Réplica: a indústria e a tecnologia de novos materiais vêm se desenvolvendo com rapidez; hoje, já existem tampões sintéticos de rosca muito eficientes, inclusive para guarda. Ninguém duvida da eficiência das rolhas metálicas utilizadas no processo de gaseificação dos melhores champanhes.

Argumento: os detratores da rolha natural são justamente aqueles países produtores de vinho que não produzem rolhas naturais. A defesa das rolhas sintéticas tem fundo estritamente econômico.

Réplica: os defensores da rolha natural são justamente os países produtores de rolha natural. A defesa das rolhas naturais tem fundo estritamente econômico.

Argumento: a rolha natural é um produto usado há quase dois séculos e, portanto, consagrado. A rolha sintética é um produto artificial, derivado do petróleo, e suas consequências para a saúde ainda não estão de todo esclarecidas.

Réplica: atualmente, quase tudo o que comemos vem em embalagens sintéticas. Não seria a rolha sintética que nos causaria algum dano.

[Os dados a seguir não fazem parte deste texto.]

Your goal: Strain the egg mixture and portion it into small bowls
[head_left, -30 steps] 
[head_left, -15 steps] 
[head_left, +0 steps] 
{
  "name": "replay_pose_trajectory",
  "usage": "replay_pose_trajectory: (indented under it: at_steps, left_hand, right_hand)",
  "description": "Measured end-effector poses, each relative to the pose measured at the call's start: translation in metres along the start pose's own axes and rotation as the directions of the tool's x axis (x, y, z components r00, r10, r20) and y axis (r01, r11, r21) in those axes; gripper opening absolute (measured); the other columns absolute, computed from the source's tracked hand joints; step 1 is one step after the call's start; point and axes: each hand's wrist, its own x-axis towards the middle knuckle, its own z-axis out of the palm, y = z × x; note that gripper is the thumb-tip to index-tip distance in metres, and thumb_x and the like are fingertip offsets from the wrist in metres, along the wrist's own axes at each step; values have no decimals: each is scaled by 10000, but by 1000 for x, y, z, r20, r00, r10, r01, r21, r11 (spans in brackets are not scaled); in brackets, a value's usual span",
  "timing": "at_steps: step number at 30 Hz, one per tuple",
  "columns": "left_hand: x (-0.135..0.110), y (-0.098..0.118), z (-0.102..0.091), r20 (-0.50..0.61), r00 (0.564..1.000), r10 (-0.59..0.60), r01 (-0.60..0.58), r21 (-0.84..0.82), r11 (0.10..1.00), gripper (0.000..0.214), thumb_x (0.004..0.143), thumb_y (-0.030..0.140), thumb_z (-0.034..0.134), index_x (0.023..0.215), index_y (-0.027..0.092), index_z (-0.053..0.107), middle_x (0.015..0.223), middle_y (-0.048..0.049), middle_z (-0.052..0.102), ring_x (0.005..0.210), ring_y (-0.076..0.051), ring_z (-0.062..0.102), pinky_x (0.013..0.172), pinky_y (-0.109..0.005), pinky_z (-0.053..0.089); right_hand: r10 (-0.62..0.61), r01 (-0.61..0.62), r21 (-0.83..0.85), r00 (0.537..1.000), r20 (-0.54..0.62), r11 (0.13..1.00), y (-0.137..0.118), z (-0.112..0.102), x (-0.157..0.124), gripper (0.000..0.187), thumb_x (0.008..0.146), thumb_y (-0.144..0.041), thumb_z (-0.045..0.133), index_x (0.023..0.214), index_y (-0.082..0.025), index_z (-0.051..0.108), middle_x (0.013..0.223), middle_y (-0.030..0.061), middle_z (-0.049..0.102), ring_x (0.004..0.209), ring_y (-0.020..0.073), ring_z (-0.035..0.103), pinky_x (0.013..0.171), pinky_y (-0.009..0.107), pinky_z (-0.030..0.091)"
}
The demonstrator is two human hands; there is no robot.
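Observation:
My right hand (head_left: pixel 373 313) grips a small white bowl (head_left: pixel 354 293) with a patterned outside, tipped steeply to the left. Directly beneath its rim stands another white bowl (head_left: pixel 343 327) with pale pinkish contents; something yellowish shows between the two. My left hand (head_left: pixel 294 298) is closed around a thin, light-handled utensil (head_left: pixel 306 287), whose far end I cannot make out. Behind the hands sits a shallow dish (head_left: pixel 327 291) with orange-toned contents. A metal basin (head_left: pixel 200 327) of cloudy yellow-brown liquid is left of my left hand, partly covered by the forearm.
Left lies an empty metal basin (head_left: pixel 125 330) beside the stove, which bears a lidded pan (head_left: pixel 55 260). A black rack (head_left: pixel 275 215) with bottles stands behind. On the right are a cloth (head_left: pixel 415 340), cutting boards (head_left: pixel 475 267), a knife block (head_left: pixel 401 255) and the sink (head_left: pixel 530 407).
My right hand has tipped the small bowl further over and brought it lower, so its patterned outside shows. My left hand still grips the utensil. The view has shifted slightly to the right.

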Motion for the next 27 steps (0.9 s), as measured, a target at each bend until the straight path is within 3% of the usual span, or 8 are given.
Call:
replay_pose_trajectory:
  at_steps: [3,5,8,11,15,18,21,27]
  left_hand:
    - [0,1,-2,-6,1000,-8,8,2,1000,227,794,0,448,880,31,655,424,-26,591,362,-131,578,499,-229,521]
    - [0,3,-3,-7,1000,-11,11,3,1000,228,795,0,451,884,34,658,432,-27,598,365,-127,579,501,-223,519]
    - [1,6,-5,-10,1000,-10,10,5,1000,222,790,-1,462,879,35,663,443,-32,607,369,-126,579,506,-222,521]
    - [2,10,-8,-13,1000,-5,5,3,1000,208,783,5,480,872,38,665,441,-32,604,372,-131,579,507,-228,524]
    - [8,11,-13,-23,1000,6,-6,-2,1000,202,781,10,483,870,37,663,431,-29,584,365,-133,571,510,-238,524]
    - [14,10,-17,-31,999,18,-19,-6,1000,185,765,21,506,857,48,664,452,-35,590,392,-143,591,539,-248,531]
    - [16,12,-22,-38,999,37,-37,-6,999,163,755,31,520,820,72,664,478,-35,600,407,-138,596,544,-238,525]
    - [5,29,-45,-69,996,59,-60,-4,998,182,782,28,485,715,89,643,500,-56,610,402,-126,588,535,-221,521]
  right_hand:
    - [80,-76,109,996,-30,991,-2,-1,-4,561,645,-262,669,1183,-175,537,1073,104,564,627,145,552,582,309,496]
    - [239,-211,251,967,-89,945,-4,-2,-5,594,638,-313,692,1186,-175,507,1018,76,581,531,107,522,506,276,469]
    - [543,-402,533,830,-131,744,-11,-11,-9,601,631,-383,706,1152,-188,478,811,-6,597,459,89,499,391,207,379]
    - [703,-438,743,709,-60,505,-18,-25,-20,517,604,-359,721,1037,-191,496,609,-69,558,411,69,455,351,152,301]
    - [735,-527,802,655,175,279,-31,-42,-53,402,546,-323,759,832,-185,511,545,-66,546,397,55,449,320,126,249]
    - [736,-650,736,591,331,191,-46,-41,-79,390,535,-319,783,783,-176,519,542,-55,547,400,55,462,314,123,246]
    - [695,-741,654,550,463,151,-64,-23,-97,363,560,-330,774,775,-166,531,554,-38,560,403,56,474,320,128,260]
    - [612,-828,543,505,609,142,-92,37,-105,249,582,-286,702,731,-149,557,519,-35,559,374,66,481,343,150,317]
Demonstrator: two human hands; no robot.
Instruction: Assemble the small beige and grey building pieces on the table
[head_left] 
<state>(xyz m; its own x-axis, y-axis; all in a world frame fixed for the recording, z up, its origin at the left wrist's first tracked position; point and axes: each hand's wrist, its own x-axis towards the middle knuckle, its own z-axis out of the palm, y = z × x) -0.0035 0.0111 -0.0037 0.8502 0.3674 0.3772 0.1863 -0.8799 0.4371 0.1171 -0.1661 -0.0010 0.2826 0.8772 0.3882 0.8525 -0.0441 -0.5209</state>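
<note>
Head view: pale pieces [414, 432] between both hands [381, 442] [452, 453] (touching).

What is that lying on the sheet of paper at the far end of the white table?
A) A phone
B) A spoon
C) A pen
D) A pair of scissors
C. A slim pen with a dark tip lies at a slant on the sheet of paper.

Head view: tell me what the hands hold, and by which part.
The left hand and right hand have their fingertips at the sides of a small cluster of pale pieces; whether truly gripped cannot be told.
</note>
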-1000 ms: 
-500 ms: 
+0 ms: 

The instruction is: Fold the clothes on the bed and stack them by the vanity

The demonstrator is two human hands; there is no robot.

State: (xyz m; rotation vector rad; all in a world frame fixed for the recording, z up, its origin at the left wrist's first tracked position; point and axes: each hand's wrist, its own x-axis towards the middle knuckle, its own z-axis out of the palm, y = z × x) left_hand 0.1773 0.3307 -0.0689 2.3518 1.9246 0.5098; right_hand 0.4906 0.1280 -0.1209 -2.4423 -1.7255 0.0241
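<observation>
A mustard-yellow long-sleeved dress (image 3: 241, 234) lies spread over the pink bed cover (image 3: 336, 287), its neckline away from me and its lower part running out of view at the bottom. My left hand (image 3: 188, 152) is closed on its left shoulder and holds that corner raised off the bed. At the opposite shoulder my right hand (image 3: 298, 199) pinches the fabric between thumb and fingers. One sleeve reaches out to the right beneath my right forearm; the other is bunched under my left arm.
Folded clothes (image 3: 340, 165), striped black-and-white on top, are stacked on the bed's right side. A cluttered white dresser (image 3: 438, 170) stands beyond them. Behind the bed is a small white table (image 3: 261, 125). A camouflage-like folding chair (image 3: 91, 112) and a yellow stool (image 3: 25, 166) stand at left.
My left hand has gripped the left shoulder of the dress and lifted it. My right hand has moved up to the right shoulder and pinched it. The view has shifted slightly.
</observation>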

Argumento: a rolha sintética evita o “bouchoné” (gosto de rolha), que só ocorre com rolha natural e que seria responsável pela perda de até 6% de toda a produção mundial de vinho.

Réplica: essa informação está totalmente equivocada. Renomados institutos de pesquisa já provaram que esse número não passaria de 0,6%. Ainda assim, a indústria da rolha natural está a ponto de lançar no mercado uma rolha imune ao “bouchoné”: são rolhas das quais já foi retirada a molécula 2,4,6–TCA, a qual, por meio da ação de um fungo, geraria esse problema. Por outro lado, as rolhas sintéticas não estão isentas de transferir sabores indesejados ao vinho. Essa ocorrência, sim, seria superior aos 6%.

Argumento: a rolha sintética é mais barata.

Réplica: existem rolhas naturais que são mais baratas do que as sintéticas.

Eu prefiro a rolha natural, mas confesso que é por questão pessoal e não preferência baseada em fatos. O que, sim, tento evitar, é julgar um vinho por sua rolha. Porque me parece mais sensato julgar o vinho pelo vinho!